Developer

Enhance Audio by Removing Stationary Background Noise

SUMMARY

Stationary background noise like the roar of an airplane engine can be removed by tuning the noise reduction and dialog isolation features of the Enhance API from Python.


What is noise and how do you get rid of it? Given not all media can be created in a perfectly controlled professional studio environment it is common to pick up sounds that were not part of what the creator intended to create.

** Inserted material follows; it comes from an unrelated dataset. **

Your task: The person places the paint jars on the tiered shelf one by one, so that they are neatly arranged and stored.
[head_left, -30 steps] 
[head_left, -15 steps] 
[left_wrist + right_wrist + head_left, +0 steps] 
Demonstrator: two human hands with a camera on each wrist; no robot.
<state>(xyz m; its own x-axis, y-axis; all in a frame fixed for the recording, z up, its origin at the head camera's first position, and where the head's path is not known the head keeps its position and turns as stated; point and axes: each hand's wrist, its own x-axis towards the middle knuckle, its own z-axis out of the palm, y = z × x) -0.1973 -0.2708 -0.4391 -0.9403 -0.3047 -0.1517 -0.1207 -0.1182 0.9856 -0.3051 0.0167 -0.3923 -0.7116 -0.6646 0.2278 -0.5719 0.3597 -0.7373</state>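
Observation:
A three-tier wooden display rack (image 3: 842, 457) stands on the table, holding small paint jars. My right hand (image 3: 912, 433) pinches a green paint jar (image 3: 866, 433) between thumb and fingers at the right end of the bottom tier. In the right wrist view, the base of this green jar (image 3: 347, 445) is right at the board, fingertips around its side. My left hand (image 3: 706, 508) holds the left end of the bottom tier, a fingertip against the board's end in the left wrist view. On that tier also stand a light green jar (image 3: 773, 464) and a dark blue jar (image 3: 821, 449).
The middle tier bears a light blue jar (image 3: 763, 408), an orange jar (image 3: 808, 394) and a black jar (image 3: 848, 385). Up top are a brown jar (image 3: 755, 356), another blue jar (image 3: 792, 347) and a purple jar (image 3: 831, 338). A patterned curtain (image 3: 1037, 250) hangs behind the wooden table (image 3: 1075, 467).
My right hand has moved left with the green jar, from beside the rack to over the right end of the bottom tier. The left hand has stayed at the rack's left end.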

Noise is defined as unwanted sound, but what is unwanted can vary depending on context. To help you deliver the best media experience you can for the audience of your application or platform, our Media Processing APIs analyze the content and decide which of several different noise reduction algorithms to apply and by what amount to get the best sound.  We refer to these as noise reduction and speech isolation.  We’re going to look at different types of noise and explore how to use the Media Processing APIs to automate detection and removal of noise by making HTTP requests with different parameters from Python.

Types of Noise

Stationary or static noise is typical when there is a low volume background sound present in an audio signal. This noise is typically consistent across the entirety of a piece of media because the source of the sound doesn’t change.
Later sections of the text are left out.